(INFORMATION SHOWN)

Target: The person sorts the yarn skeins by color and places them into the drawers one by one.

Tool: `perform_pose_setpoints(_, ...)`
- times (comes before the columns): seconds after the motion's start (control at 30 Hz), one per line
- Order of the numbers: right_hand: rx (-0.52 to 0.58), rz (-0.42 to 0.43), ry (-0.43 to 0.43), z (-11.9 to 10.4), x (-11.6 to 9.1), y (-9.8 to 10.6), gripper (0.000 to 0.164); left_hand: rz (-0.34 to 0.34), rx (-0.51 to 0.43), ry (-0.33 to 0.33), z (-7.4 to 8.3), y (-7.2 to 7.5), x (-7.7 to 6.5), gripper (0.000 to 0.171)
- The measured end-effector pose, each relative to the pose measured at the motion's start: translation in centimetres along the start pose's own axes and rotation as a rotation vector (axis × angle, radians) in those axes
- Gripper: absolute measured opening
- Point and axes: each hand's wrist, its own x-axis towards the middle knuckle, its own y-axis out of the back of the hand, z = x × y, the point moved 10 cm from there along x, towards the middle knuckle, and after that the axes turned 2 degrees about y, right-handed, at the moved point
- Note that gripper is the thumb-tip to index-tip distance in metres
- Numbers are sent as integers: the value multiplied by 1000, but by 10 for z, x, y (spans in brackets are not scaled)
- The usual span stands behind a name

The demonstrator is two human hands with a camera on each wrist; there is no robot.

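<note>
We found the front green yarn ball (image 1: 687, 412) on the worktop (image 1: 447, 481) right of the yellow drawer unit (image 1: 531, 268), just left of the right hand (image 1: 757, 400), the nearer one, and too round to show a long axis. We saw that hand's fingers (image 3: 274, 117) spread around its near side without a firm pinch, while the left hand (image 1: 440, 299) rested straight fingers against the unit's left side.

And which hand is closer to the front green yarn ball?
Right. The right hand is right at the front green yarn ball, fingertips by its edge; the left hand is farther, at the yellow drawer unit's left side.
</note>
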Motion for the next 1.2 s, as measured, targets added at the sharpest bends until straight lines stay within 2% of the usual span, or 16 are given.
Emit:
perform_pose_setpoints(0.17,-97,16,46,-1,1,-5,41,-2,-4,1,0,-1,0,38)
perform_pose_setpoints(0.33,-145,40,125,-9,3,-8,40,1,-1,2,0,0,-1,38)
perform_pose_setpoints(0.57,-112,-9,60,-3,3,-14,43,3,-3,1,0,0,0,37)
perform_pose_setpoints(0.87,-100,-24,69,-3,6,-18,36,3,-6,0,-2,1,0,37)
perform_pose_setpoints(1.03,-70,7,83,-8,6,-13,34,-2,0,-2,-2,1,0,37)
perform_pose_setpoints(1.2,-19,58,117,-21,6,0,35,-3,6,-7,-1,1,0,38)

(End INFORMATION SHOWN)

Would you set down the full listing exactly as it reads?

* **ANSWER**
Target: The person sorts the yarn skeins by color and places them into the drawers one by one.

Tool: `perform_pose_setpoints(_, ...)`
- times (comes before the columns): seconds after the motion's start (control at 30 Hz), one per line
- Order of the numbers: right_hand: rx (-0.52 to 0.58), rz (-0.42 to 0.43), ry (-0.43 to 0.43), z (-11.9 to 10.4), x (-11.6 to 9.1), y (-9.8 to 10.6), gripper (0.000 to 0.164); left_hand: rz (-0.34 to 0.34), rx (-0.51 to 0.43), ry (-0.33 to 0.33), z (-7.4 to 8.3), y (-7.2 to 7.5), x (-7.7 to 6.5), gripper (0.000 to 0.171)
- The measured end-effector pose, each relative to the pose measured at the motion's start: translation in centimetres along the start pose's own axes and rotation as a rotation vector (axis × angle, radians) in those axes
- Gripper: absolute measured opening
- Point and axes: each hand's wrist, its own x-axis towards the middle knuckle, its own y-axis out of the back of the hand, z = x × y, the point moved 10 cm from there along x, towards the middle knuckle, and after that the axes turned 2 degrees about y, right-handed, at the moved point
- Note that gripper is the thumb-tip to index-tip distance in metres
- Numbers are sent as integers: the value multiplied by 1000, but by 10 for z, x, y (spans in brackets are not scaled)
- The usual span stands behind a name

The demonstrator is two human hands with a camera on each wrist; there is no robot.

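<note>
We found the front green yarn ball (image 1: 687, 412) on the worktop (image 1: 447, 481) right of the yellow drawer unit (image 1: 531, 268), just left of the right hand (image 1: 757, 400), the nearer one, and too round to show a long axis. We saw that hand's fingers (image 3: 274, 117) spread around its near side without a firm pinch, while the left hand (image 1: 440, 299) rested straight fingers against the unit's left side.

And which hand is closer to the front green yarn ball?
Right. The right hand is right at the front green yarn ball, fingertips by its edge; the left hand is farther, at the yellow drawer unit's left side.
</note>
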Motion for the next 1.2 s, as measured, targets added at the sharpest bends until straight lines stay within 2% of the usual span, or 16 are given.
Emit:
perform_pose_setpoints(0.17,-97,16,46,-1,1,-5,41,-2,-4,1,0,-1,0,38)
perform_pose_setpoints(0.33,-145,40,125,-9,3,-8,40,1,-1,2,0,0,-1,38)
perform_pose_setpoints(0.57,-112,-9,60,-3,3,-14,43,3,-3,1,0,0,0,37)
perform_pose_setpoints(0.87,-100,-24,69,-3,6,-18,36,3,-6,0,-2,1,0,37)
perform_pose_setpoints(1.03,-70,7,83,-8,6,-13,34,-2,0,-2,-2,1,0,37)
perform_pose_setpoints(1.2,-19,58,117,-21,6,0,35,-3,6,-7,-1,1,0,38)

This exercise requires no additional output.